Is there any advantage when composing using multi-articulation patches (key switching for different articulations) or single patches where each patch has it's own articulation?

For instance, using a string patch and moving between different articulations. Do you load them up separately or use one multi-articulation patch?

Advantages or disadvantages to either or is this simply a personal preference?


----------



## The Darris (Jun 22, 2015)

Keyswitch or using a setup like Expression Mapping in Cubase will allow you to remotely control all of your articulations from one midi track. Single patches take up multiple tracks. So, for me, I use the Expression Map system because it keeps the visual element simple for me. 

As far as answering your question, it will most likely be based on preference for how you like to work. This question is like a 50/50 split between users. However, I've noticed more older composers prefer the single patches because that is what they had to work with and that has become apart of their main workflow. Whichever way to decide to approach it, should be unique to you and your own workflow. It is all about productivity.

Best,

Chris


----------



## Lawson. (Jun 22, 2015)

I personally like having each patch as it's own track as it's easier for me to control the different articulations individually.

I don't really think one has an advantage over the other; like Chris said, "It is all about productivity."


----------



## SimonCharlesHanna (Jun 22, 2015)

It's much cleaner and easier to see what is going on on a keyswitch patch. 

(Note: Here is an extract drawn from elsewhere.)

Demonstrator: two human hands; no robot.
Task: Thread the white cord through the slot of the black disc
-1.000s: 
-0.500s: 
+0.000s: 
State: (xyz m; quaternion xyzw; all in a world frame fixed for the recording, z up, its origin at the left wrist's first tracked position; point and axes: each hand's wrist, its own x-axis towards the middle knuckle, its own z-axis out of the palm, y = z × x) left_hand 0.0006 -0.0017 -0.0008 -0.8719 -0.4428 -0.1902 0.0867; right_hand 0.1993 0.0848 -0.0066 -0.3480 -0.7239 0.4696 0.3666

I work with VSL too meaning anything can be legato so it makes sense for it to all be connected.


----------



## jemu999 (Jun 22, 2015)

As others have said, as far as organization and screen clutter, key-switching is the way to go.

I set up a rather large template with cubase expression maps, and although it looked great on my screen, I found it frustrating and distracting actually using the key-switches.

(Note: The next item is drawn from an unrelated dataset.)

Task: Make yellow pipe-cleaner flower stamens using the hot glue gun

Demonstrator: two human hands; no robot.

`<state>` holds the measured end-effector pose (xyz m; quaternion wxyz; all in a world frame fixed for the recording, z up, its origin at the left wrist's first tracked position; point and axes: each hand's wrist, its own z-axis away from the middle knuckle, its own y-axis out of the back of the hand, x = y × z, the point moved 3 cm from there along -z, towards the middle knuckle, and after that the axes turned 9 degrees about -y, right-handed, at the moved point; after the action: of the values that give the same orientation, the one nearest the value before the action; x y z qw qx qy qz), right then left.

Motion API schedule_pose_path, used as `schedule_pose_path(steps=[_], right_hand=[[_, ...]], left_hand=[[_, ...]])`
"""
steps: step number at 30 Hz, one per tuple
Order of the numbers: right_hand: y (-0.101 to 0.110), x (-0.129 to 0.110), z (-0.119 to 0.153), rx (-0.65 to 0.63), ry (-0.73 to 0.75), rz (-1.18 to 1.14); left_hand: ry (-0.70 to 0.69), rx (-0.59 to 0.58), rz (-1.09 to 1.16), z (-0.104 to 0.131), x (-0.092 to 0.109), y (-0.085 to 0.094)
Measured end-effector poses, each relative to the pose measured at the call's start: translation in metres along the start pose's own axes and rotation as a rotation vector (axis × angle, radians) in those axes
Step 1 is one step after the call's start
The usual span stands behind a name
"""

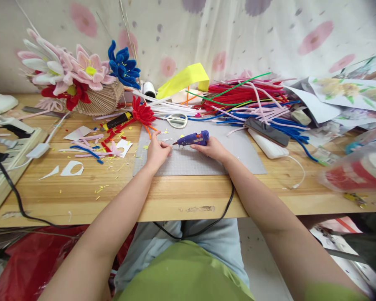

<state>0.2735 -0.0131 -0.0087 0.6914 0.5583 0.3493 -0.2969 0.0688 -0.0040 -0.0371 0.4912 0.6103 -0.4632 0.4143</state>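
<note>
My right hand (211,149) is wrapped round a blue hot glue gun (192,139), its nozzle pointing left. The nozzle tip comes right up to the fingertips of my left hand (158,151). Those left fingers are closed in a pinch on the orange stem of a red pipe-cleaner flower (142,112); the fingers hide the lower part of the stem. Beneath both hands lies a grey cutting mat (200,165). White-handled scissors (177,121) rest at the mat's far edge, just beyond the hands.
Pipe-cleaner scraps (87,151) and a black-yellow cutter (117,121) lie left. A basket of fuzzy flowers (100,98) stands behind them. Bundled pipe cleaners (250,98), a phone (266,131) and a bagged cup (360,171) are right. A black cord (228,205) hangs over the edge.
</note>
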Motion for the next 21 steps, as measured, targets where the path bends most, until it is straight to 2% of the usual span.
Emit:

I am now separating all articulations to individual tracks… 

Definitely a personal preference.


----------



## clisma (Jun 22, 2015)

For me it also depends on the project. If I'm writing production music or for a trailer, either one with minimal live overdubs, I prefer splitting the articulations and patches onto single tracks. 

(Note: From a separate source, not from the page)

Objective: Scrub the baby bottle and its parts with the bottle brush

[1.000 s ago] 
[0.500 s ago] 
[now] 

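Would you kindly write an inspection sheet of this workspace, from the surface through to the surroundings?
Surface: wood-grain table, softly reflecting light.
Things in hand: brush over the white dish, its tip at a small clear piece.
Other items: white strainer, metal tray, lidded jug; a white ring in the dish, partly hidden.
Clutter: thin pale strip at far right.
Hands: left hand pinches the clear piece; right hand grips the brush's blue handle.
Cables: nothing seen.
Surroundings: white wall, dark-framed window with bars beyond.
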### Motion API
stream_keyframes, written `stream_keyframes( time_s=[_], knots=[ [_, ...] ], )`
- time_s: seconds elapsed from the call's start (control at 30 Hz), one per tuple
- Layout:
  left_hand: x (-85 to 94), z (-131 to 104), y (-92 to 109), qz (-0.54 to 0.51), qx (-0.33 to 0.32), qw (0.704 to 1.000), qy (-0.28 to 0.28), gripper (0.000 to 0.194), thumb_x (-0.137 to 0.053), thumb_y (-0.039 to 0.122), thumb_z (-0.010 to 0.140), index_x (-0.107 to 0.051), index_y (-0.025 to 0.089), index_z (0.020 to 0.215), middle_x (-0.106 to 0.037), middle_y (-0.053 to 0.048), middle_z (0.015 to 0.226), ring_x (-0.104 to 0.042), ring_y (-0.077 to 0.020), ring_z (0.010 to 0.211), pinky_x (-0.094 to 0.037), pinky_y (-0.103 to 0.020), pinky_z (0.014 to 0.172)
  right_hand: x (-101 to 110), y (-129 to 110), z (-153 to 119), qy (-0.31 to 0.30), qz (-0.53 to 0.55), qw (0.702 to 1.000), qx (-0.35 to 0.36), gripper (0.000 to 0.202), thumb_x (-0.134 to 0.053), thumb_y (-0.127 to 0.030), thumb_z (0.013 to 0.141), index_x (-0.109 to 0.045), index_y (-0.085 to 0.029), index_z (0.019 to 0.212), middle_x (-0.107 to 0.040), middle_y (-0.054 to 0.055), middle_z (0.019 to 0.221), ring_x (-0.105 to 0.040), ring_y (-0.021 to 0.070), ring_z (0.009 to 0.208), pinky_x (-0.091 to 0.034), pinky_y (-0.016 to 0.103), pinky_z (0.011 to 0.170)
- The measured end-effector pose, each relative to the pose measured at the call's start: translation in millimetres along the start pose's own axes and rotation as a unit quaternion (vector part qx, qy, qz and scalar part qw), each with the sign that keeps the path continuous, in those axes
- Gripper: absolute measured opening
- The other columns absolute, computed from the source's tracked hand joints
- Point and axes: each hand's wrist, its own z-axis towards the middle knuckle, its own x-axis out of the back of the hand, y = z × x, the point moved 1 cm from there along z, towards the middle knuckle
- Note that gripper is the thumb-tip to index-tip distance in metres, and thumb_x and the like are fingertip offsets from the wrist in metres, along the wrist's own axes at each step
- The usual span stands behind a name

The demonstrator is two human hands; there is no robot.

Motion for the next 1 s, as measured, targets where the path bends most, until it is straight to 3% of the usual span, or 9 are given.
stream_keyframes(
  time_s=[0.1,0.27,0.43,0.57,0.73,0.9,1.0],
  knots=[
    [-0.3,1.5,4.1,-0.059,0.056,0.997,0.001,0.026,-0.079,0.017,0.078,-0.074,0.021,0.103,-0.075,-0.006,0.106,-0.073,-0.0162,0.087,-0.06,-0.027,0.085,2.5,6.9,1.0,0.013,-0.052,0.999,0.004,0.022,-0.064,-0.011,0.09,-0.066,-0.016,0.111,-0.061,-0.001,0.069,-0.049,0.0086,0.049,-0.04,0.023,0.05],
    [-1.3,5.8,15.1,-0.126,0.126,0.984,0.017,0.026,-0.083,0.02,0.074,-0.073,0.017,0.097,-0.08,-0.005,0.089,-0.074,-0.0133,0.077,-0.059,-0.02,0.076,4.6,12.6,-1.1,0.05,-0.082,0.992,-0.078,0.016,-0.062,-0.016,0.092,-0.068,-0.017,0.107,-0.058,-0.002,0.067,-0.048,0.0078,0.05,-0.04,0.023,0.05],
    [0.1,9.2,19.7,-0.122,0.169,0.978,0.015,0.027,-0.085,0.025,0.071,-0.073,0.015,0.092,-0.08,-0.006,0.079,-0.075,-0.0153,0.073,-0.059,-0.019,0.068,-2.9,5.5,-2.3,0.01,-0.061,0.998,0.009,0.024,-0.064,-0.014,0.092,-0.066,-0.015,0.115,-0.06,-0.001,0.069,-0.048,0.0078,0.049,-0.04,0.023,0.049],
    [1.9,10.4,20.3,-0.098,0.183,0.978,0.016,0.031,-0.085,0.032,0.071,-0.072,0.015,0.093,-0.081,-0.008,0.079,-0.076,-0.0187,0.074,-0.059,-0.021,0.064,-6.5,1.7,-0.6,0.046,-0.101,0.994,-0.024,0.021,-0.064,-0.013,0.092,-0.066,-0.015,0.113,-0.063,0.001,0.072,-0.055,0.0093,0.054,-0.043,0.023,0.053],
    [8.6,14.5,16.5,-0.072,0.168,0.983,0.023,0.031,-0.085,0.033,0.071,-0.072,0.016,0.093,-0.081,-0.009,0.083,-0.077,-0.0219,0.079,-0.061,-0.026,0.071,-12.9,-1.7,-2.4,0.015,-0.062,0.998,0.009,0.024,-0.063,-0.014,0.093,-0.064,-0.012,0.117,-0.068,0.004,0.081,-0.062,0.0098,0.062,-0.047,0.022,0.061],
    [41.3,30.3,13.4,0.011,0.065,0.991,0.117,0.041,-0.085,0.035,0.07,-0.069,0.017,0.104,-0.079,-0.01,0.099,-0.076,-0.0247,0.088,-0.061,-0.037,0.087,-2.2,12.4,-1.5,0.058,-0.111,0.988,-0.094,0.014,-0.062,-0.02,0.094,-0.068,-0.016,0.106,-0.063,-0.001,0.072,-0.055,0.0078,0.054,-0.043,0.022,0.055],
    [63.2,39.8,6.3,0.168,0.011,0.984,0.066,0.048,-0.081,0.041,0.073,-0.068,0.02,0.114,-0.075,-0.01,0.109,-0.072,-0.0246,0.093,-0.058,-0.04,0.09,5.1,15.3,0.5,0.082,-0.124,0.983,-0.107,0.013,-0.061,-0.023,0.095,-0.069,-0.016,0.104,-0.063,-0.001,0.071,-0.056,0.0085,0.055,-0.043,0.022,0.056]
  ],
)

However, if I'm working on a film where samples will mostly be replaced, I build a new template and use keyswitches because it keeps everything tidy and allows me to see the notation in the traditional way while I work.


----------



## scarred bunny (Jun 23, 2015)

Yep... mostly preference. I find myself leaning more and more towards one-track-per-articulation these days. Better control over individual patches, no having to worry about expression maps setup or glitches, ease of layering articulations (this can work miracles sometimes, and is often difficult or impossible with keyswitches), I can do some quick 'macro edits' right in the arrangement window, I can see clearly in the arrangement what's going on and what's loaded and available, etc... just seems to work better for me. Sometimes I'm not sure which articulation to use for a line and need to experiment; I find it's easier to put them in separate regions on separate tracks (since they often need different velocity/CC data) and mute/unmute them for an A/B comparison. Sure, there's a lot of tracks to, er, keep track of, but with some clever use of Cubase's visibility agents and track folders and whatnot, it's really not so bad I find. 

It does depend on the instrument though. I wouldn't use VSL like this, for example. And with some Kontakt instruments I find features are inconsistent between the individual patches and the keyswitched combo patches, so there may be other reasons for choosing one over the other.


----------



## Malo (Jul 2, 2015)

SimonCharlesHanna said:


> I work with VSL too meaning anything can be legato so it makes sense for it to all be connected.



Wait a minute! Do you mean that any VSL patch can now be played legato? Is this a new function? Like in Orchestral Tools' Capsule?


----------